### Aim of the exercise
Scan the material that follows. Copy every line containing the word "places".

### Records for this task
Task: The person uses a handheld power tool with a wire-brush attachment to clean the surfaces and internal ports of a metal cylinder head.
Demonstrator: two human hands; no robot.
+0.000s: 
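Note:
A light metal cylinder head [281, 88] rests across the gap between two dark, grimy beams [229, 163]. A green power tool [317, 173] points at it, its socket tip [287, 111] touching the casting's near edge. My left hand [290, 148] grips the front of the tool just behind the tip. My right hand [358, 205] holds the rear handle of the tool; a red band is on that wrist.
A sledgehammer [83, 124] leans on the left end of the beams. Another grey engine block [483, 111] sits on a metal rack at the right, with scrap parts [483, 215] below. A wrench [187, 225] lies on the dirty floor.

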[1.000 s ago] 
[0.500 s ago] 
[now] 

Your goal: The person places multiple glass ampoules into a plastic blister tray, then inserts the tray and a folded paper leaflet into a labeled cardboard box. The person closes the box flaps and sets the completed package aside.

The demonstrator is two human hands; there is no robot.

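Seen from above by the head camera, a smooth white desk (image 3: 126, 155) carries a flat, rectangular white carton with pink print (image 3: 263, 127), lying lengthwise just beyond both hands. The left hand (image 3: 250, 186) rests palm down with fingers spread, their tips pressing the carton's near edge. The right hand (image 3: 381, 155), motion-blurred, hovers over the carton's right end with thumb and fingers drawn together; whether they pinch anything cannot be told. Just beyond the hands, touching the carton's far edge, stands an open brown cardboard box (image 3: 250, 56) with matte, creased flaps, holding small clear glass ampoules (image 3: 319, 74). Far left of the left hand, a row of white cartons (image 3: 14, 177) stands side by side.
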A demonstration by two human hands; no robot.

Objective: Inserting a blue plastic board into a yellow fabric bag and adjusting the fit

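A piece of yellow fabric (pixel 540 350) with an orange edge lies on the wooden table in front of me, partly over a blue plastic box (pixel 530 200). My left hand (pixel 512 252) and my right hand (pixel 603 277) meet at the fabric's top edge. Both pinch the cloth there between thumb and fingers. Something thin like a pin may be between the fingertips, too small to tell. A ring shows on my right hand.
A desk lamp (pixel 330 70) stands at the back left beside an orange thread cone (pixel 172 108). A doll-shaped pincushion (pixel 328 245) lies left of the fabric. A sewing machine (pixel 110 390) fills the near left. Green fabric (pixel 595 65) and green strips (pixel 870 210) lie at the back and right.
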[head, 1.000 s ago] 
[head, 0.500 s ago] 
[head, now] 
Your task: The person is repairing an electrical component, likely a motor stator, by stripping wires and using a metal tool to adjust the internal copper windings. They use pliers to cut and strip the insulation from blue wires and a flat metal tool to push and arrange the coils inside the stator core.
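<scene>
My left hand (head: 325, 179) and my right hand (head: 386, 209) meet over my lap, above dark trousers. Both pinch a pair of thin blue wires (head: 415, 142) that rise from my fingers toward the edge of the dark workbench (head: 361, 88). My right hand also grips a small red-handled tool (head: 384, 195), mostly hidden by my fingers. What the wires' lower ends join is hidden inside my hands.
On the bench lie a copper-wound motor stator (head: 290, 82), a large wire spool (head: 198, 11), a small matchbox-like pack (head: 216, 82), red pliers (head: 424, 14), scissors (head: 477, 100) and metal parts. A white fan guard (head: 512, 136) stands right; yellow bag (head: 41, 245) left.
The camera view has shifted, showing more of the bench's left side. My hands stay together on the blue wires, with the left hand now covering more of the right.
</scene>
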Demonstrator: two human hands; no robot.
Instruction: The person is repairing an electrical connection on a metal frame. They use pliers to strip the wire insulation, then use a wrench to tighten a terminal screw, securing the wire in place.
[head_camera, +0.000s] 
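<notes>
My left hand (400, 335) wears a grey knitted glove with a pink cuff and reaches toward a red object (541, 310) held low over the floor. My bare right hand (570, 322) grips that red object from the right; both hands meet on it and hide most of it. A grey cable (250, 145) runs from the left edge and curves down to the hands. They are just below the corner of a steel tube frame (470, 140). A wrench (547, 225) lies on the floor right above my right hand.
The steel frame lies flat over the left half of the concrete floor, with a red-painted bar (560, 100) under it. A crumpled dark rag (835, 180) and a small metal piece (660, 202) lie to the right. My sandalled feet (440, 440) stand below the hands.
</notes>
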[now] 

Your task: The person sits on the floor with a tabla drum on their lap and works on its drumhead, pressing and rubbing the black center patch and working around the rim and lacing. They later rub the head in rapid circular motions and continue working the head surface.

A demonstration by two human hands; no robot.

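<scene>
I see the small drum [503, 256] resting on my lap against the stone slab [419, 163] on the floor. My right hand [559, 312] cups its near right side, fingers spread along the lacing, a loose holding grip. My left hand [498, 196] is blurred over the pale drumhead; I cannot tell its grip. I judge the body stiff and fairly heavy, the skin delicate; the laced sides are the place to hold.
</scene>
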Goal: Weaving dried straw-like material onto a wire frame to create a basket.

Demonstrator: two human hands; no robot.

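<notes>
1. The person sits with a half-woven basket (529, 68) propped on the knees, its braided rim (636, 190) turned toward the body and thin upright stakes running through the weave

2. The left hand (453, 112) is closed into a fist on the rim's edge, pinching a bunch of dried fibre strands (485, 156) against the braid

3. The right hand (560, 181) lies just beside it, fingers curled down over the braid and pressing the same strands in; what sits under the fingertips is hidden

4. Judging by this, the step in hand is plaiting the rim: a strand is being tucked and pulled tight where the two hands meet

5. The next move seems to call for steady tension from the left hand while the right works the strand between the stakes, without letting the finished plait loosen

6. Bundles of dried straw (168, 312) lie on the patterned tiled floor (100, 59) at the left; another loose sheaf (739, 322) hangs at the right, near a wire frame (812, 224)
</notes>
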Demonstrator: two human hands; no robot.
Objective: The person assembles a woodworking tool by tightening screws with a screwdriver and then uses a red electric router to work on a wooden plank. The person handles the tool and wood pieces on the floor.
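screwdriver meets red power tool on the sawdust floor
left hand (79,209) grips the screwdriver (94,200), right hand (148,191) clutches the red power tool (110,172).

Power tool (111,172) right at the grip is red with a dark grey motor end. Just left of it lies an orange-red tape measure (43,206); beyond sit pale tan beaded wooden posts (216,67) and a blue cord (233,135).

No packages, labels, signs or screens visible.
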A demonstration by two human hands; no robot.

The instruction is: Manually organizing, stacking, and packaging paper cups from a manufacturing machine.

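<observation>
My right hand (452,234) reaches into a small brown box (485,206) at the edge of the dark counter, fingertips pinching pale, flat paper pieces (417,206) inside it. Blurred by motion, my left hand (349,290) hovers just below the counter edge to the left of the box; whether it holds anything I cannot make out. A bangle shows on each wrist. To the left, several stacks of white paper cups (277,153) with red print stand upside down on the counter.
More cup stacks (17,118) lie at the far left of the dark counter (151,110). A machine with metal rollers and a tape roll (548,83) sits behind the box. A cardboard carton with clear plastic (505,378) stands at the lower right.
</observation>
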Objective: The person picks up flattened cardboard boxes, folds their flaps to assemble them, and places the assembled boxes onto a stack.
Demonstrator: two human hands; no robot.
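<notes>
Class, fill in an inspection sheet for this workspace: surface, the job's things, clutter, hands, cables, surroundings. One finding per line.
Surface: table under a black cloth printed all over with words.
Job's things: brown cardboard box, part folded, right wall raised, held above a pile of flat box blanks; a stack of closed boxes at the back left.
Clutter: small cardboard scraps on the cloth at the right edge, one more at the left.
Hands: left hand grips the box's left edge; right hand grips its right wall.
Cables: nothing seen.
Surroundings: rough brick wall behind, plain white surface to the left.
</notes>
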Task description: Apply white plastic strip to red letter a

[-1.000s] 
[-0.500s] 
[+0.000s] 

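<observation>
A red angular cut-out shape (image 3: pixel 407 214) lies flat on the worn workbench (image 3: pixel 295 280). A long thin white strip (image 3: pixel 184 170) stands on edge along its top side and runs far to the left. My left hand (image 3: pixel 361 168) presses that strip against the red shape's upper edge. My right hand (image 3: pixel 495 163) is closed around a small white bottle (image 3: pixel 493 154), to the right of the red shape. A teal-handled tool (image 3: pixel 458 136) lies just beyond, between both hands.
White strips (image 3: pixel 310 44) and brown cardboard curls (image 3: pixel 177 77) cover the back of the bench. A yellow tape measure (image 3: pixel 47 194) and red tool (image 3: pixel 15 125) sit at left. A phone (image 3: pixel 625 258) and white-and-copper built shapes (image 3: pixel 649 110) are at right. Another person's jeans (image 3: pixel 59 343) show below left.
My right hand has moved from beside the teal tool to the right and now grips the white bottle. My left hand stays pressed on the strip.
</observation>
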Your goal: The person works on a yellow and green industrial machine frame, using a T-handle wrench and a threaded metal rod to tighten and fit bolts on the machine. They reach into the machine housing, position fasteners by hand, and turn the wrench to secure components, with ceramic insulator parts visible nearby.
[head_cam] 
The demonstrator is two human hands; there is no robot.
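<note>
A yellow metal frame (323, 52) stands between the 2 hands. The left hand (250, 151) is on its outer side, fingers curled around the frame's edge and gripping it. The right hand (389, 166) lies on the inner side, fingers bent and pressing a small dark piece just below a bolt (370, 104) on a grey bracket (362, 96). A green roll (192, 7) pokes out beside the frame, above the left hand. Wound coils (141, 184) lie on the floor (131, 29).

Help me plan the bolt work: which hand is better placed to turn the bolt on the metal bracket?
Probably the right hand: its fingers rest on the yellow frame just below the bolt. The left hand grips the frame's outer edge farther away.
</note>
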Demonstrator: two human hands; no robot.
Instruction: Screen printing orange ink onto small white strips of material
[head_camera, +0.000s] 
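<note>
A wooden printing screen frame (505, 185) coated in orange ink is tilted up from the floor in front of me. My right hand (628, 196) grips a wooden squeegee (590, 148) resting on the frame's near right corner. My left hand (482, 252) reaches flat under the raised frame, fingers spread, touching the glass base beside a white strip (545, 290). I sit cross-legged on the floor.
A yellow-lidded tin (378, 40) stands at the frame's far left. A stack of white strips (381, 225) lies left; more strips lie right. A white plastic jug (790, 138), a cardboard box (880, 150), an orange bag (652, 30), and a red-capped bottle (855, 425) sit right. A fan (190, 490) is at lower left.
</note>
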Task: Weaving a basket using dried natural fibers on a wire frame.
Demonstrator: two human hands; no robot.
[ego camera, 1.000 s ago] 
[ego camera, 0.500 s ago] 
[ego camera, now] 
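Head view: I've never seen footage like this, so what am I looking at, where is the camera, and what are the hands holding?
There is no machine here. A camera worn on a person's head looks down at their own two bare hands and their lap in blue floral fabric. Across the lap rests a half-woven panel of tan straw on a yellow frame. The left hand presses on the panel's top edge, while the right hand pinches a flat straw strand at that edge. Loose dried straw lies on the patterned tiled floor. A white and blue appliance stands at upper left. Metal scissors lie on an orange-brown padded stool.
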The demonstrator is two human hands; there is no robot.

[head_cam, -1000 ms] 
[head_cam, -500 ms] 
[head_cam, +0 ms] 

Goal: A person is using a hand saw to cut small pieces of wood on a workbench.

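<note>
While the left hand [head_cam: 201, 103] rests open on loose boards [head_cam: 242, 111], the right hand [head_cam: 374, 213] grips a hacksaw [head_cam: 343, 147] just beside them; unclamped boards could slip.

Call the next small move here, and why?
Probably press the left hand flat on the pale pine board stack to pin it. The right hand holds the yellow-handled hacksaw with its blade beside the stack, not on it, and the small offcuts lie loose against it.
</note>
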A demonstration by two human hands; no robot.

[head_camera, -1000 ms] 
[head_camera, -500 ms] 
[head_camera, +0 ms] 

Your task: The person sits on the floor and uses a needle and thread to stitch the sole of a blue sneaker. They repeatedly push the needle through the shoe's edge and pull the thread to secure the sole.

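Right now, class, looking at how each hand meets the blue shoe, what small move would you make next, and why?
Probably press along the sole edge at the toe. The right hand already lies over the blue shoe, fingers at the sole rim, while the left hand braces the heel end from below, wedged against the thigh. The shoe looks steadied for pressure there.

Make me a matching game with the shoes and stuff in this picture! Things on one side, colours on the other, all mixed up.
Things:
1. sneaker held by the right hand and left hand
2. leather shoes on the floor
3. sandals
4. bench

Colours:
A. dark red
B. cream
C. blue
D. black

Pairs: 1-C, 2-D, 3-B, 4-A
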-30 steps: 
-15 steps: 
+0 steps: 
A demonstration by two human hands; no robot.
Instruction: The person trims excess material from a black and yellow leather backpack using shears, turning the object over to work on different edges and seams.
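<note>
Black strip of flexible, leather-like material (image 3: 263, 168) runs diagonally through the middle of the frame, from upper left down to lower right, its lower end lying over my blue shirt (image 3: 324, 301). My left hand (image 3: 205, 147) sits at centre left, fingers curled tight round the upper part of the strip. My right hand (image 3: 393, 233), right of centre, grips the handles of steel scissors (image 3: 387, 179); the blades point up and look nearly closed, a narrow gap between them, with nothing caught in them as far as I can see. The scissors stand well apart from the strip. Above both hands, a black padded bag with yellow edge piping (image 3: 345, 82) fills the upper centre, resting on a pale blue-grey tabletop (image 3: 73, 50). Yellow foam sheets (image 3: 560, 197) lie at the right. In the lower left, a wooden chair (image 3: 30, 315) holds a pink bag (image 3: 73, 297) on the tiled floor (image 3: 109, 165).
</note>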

### Result for this task
Your goal: The person places multiple glass ampoules into a plastic blister tray, then inserts the tray and a folded paper leaflet into a labeled cardboard box. The person closes the box flaps and sets the completed package aside.
Objective: The person picks up flattened cardboard boxes, folds their flaps to assemble them, and places the assembled boxes onto a stack.

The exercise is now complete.